# Smf300 Crown (Two-Piece Stem)?



## Who. Me? (Jan 12, 2007)

Following Mike (Zessa)'s post in this topic SMf300 crown I've bought a replacement crown for my SMf300 as mine is all chewed-up.

The new crown comes with a short stem that looks like it's the crown-end of a split stem (the type that comes apart in the middle, like you get with one-piece watch cases). It ends in a fork.

All my other f300 derivatives look like they come with solid stems (that don't come apart).

Does the SMf300 have a split stem and if so, does the old crown just need a firm tug to separate it?

If not, is this crown used on other Omega models, (and so do I need to replace the stem that came with it)?

I'd assumed I'd just get the crown without the stem, so this has confused me a little.

Cheers

Andy


----------



## ketiljo (Apr 22, 2009)

Same with me. I haven't installed it yet, so I can't tell for sure. But it seems the "fork" can be unscrewed from the new crown to fit the old stem. Maybe the crown is used on several calibers?


----------



## Who. Me? (Jan 12, 2007)

By Christ Google's quick.

Posted the question above at lunchtime, just Googled 'smf300 crown' at home.

First result is this thread!

I always thought the web crawlers trawled for new pages at night.


----------



## Silver Hawk (Dec 2, 2003)

Andy,

The stem is not a two piece. But it is a sprung loaded one to support the screw-down aspect. So your regular F300 stem screws into the crown in the normal way...but you should then be able to push the stem a little further into the crown against the spring inside the crown.

Does that help? Or confuse?


----------



## Who. Me? (Jan 12, 2007)

Silver Hawk said:


> Andy,
> 
> The stem is not a two piece. But it is a sprung loaded one to support the screw-down aspect. So your regular F300 stem screws into the crown in the normal way...but you should then be able to push the stem a little further into the crown against the spring inside the crown.
> 
> Does that help?
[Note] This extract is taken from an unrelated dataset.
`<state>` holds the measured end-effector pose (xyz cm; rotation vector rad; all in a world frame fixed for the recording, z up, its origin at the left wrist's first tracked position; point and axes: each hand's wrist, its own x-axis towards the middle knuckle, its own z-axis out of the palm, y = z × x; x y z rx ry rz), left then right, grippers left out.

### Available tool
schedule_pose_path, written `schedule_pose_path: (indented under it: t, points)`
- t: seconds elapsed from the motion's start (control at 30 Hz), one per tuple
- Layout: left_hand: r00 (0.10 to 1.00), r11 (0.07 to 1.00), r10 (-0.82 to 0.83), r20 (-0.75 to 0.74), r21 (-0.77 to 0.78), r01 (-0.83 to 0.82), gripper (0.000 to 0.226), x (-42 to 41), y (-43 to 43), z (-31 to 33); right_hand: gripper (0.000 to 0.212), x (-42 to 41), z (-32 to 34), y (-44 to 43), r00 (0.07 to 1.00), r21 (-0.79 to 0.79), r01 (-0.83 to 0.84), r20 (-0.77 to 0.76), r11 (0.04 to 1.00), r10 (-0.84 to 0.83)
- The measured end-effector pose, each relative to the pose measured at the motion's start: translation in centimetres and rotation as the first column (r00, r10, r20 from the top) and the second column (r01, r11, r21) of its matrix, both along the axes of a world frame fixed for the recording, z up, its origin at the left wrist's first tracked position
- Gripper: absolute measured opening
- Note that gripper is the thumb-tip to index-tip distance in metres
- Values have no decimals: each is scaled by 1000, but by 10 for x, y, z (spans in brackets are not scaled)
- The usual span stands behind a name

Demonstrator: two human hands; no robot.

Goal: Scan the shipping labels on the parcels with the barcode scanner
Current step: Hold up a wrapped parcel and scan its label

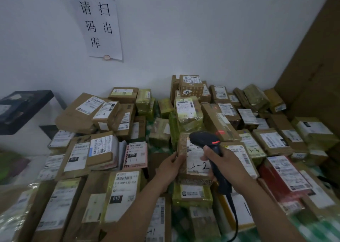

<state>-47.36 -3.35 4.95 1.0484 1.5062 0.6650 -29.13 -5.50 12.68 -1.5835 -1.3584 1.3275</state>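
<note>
Nearest, two bare forearms reach in from the bottom edge over a crowded spread of brown cardboard parcels (71, 201) that lie edge to edge and partly on top of one another. The right hand (223, 163) is wrapped around the grip of a black handheld barcode scanner (211, 146), whose black cable (234, 221) trails down toward the near edge. The scanner's head, with a small red mark on its side, hangs just above a white shipping label (197, 160) handwritten "3-2". That label sits on a brown patterned parcel (184, 149), and the left hand (170, 168) pinches this parcel's left edge between thumb and fingers, tilting its face up. The scanner and right hand cover the label's right side.

Just nearer lies a yellow-green taped packet (192, 195) with its own label. To the right sits a red flat parcel (276, 182); to the left, a pink packet (137, 155) marked "070" and a box labelled "010".

Farther back, more boxes pile higher against the white wall (202, 30), the tallest a printed carton (191, 85). A large cardboard sheet (312, 66) leans at far right. A black shelf (24, 109) stands at far left, and a white paper notice (99, 24) with black characters is taped to the wall above.
</note>
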Motion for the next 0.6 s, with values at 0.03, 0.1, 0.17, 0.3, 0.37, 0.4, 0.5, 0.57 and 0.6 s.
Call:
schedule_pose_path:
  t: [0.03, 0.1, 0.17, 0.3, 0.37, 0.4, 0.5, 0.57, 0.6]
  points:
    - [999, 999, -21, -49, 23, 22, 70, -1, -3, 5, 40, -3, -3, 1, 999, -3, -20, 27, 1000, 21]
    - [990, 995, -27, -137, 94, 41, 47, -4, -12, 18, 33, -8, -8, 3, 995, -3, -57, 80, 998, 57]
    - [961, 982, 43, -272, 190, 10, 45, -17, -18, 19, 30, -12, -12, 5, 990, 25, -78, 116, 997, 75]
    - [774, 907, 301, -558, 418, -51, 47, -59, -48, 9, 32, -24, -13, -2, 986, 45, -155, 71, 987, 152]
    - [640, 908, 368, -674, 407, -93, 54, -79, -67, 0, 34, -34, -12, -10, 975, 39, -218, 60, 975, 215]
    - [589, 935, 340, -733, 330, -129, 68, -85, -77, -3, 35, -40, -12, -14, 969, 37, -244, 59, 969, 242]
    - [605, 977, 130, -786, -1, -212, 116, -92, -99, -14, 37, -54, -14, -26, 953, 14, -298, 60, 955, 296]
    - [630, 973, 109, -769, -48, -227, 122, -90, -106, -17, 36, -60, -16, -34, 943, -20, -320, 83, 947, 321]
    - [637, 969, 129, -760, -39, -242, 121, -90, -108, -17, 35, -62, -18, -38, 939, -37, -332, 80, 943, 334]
Or confuse?


Thanks Paul, that helps.

Think they must have used this crown for more than one model.

Cheers Andy


----------



## Zessa (Apr 9, 2008)

Hi there.

Been away so missed this one.

The short "stem" provided with the crown needs to be unscrewed and replaced with the old (or new if you have one) correct length stem for the movement.

It should all then fit back nicely.

Cheers,

Mike


----------